En outre, s’il ne réalise pas de ventes importantes cet été, le club parisien devra générer 150 millions d’euros annuels pour être à l’équilibre. Et ce alors qu’il doit faire une croix sur la somme de 10,5 millions d’euros, prévue par l’UEFA en cas de qualification pour les quarts de Ligue des champions, et sur des recettes supplémentaire en termes de billetterie.
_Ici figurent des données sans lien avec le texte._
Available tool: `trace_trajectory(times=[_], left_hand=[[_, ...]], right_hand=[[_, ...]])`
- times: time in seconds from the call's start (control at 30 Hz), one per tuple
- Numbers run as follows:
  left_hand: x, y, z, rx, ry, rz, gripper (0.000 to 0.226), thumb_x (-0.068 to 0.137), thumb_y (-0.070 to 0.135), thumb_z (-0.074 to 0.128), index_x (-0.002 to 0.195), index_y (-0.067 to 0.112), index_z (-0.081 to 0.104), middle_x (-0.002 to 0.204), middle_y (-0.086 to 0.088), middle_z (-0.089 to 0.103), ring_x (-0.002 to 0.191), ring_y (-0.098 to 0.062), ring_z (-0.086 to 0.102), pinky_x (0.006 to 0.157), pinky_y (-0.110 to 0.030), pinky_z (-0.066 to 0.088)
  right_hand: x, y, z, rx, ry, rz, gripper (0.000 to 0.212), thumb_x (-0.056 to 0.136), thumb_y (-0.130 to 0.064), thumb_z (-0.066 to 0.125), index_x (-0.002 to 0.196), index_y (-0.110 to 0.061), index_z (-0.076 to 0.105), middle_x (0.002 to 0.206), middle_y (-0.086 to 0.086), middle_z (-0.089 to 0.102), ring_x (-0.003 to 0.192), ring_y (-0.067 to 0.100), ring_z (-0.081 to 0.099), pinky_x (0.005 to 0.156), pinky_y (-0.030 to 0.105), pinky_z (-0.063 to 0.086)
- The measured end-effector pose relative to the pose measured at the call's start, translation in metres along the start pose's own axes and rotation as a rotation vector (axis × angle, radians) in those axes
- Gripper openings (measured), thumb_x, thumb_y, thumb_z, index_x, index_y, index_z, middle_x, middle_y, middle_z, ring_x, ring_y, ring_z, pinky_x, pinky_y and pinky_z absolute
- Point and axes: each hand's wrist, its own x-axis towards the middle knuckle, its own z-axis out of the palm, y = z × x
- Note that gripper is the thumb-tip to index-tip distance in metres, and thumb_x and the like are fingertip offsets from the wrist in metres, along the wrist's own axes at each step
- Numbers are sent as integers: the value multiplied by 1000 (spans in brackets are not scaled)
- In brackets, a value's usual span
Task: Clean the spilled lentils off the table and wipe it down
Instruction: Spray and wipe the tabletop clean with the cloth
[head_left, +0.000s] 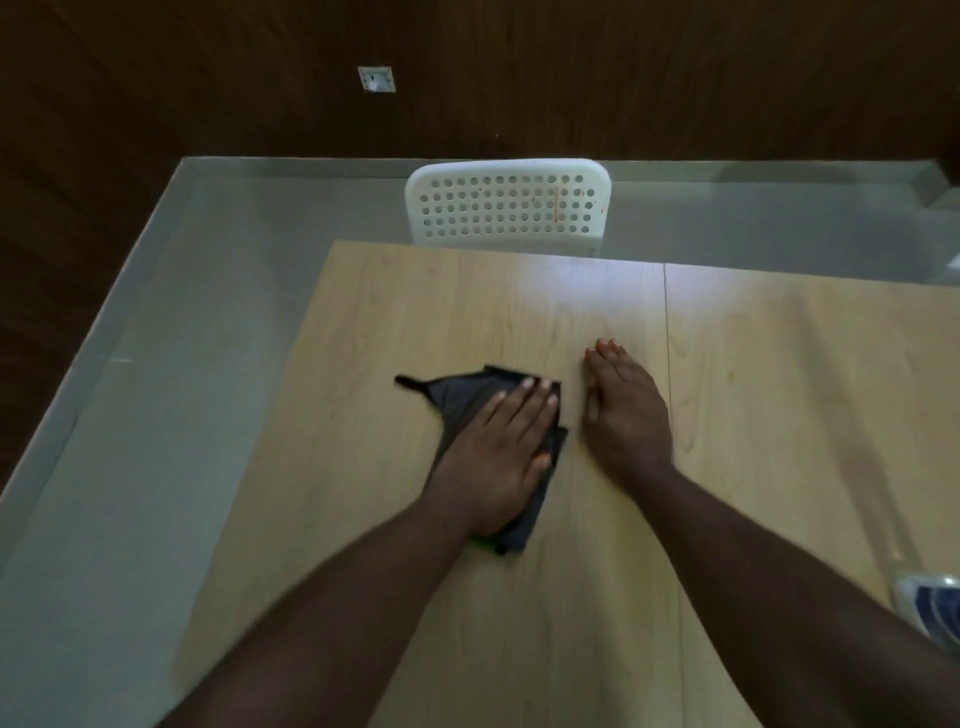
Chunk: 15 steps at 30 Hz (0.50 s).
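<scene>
- Head view: the left hand (498, 447) presses flat, fingers straight, on a dark cloth (460, 395) lying on the counter (779, 415); the right hand (623, 410) rests flat and released beside it.
- No lentils are visible.
- Risk: the loose cloth corner could bunch, leaving streaks.

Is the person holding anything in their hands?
Nothing is gripped. The left hand presses flat on the middle of the dark cloth, fingers straight. The right hand lies flat on the bare table.

Table (779, 415) bare around hands; chair (506, 208) beyond far edge.
</scene>
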Motion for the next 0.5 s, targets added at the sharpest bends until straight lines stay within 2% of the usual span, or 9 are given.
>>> trace_trajectory(times=[0.13, 0.27, 0.37, 0.5], left_hand=[[-49, -29, 0, 28, 15, -100, 66, 112, 43, 17, 168, 11, 4, 177, -5, -1, 163, -19, -4, 132, -43, 6], [-7, -20, -5, -33, 49, -340, 71, 107, 46, 9, 168, 11, 1, 177, -6, -5, 163, -21, -4, 132, -41, 1], [-18, 23, 8, -39, 47, -232, 68, 111, 43, 18, 168, 11, -1, 177, -6, -7, 163, -20, -9, 132, -41, -2], [-111, 65, 23, -23, 28, -78, 68, 112, 42, 23, 169, 11, 2, 177, -5, -3, 163, -19, -9, 132, -43, 3]], right_hand=[[-32, 1, -2, -2, -79, -36, 53, 108, -25, 49, 160, -17, 41, 168, 2, 35, 159, 18, 23, 130, 38, 17], [-80, 8, 1, -44, -123, -134, 57, 107, -36, 34, 161, -18, 39, 170, 1, 32, 160, 17, 20, 130, 42, 19], [-94, 17, 4, -74, -102, -160, 57, 107, -38, 32, 159, -16, 43, 168, 3, 35, 158, 18, 25, 129, 43, 24], [-114, 27, -5, -130, -115, -163, 58, 108, -40, 30, 159, -15, 44, 167, 5, 37, 158, 21, 27, 128, 43, 26]])
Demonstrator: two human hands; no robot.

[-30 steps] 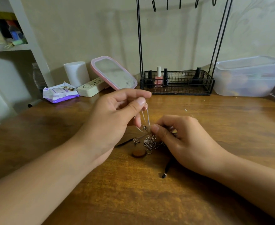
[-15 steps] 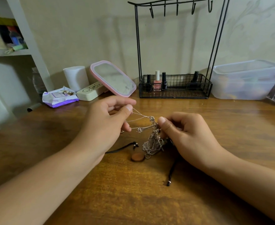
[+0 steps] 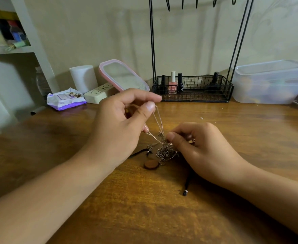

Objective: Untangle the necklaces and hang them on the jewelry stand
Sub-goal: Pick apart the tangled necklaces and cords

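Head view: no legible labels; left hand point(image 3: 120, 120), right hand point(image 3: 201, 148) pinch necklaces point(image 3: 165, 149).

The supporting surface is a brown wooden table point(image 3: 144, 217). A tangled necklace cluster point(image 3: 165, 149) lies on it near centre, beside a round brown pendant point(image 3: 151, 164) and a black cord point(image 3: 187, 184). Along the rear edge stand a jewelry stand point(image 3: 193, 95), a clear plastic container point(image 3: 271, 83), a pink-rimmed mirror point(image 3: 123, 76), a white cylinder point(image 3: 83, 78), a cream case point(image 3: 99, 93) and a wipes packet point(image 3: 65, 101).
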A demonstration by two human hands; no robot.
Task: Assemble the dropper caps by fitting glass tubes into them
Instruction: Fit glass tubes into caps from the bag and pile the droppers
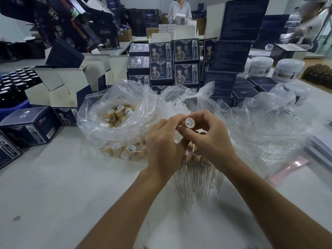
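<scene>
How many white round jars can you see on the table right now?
3, all far right behind the navy boxes: white jar, middle jar, and partly hidden jar. More may be hidden behind the boxes and bags.

Large pale Chinese characters run down the tilted dark boxes (59, 27) at the far left, too blurred to read. The stacked dark blue boxes (186, 51) in the far middle carry a round emblem, a costumed figure and small vertical script, none legible. Blocks of fine white print cover the tall boxes (242, 20) at the far right, likewise unreadable.
</scene>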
Compte tenu de ces dévaluations, le déficit prévisionnel du PSG était estimé à 124 millions d’euros pour la saison 2017-2018, alors que le déficit maximal autorisé pour respecter le FPF est de 30 millions d’euros sur trois saisons.
Nouveaux partenariats
L’officialisation du juteux partenariat d’image (évalué à 50 millions d’euros annuels) avec Accor, le 21 février, représente toutefois une bouffée d’oxygène pour le club. Nouveau sponsor maillot du PSG pour « trois ans avec une option pour trois ans supplémentaires », dirigé par Sébastien Bazin, ex-homme fort et président du club parisien lorsqu’il était la propriété du fonds américain Colony Capital (2006-2011), le groupe hôtelier prend la suite de la compagnie aérienne Emirates, dont le contrat arrive à échéance en juin et qui versait un montant deux fois moins important.
Elément notable, l’émirat gazier est actionnaire à hauteur de 10,44 % du capital d’Accor. Ce mélange des genres ne constitue pas un problème en soi pour les experts du FPF. « Le Qatar a beaucoup de participations, notamment dans groupe Volkswagen », observe une source proche de l’enquête de l’Instance de contrôle financier des clubs (ICFC). A noter que Nicolas Sarkozy, qui a aidé M. Bazin à vendre le PSG à QSI en 2011, siège au conseil d’administration d’Accor depuis 2017.
« Raisons politiques »
La décision du TAS porte un coup au système du FPF, dont une nouvelle version a été entérinée par l’UEFA en mai 2018. Elle intervient alors que les « FootballLeaks » ont mis au jour la forme de complaisance dont a bénéficié le PSG de la part des anciens dirigeants de l’UEFA, en 2014 et 2015.
En mai 2014, le club avait été sanctionné dans le cadre du FPF à l’issue de longues négociations, et en juillet 2015, l’ICFC avait levé lesdites sanctions.
Selon les « FootballLeaks », les dirigeants du PSG ont, en mai 2018, directement discuté avec ceux de l’UEFA, dont son responsable du fair-play financier, Andrea Traverso. La délégation de l’UEFA aurait alors indiqué au PSG que l’enquête allait être classée sans suite « pour des raisons politiques ».
Un accord à l’amiable secret a été proposé par les dirigeants de la Confédération européenne. Mais la chambre d’instruction de l’ICFC a refusé cet accord et dévalué les sponsors qataris, poussant le PSG à vendre plusieurs joueurs (Javier Pastore, Yuri Berchiche) pour engranger 60 millions d’euros.
Ceferin « a de quoi être soulagé »
nterrogé par Le Monde juste avant sa réélection pour un deuxième mandat le 7 février, le président de l’UEFA, Aleksander Ceferin, a tenu à défendre l’indépendance des deux chambres de l’ICFC. « L’organe de contrôle financier peut sceller un accord de règlement avec un club. Mais ni moi, ni le secrétaire général, ni personne de l’administration ne pouvons intervenir dans ces accords. L’organe de contrôle est indépendant et prend sa décision », insistait le dirigeant slovène.
« Tous les clubs sont traités de la même manière. Je n’ai aucun problème à mettre n’importe qui à la porte [le barème de sanctions prévoit une exclusion des compétitions]. Je ne subis aucune pression, ajoutait le patron du football européen. Et si quelqu’un pense que le FPF est contre le PSG, cela ne me dérange pas. Mais le club doit se plier aux règles, comme tout le monde. »
Selon une source proche de l’ICFC, Aleksander Ceferin a de quoi « être soulagé par la décision du TAS. Malgré la défaite, en apparence, de l’UEFA ». Si le TAS avait tranché différemment, la chambre d’instruction de l’ICFC aurait sans doute été poussée à sanctionner le PSG. Lequel aurait alors été tenté d’attaquer juridiquement l’UEFA après avoir « exécuté », en juin 2018, la décision de la chambre d’instruction.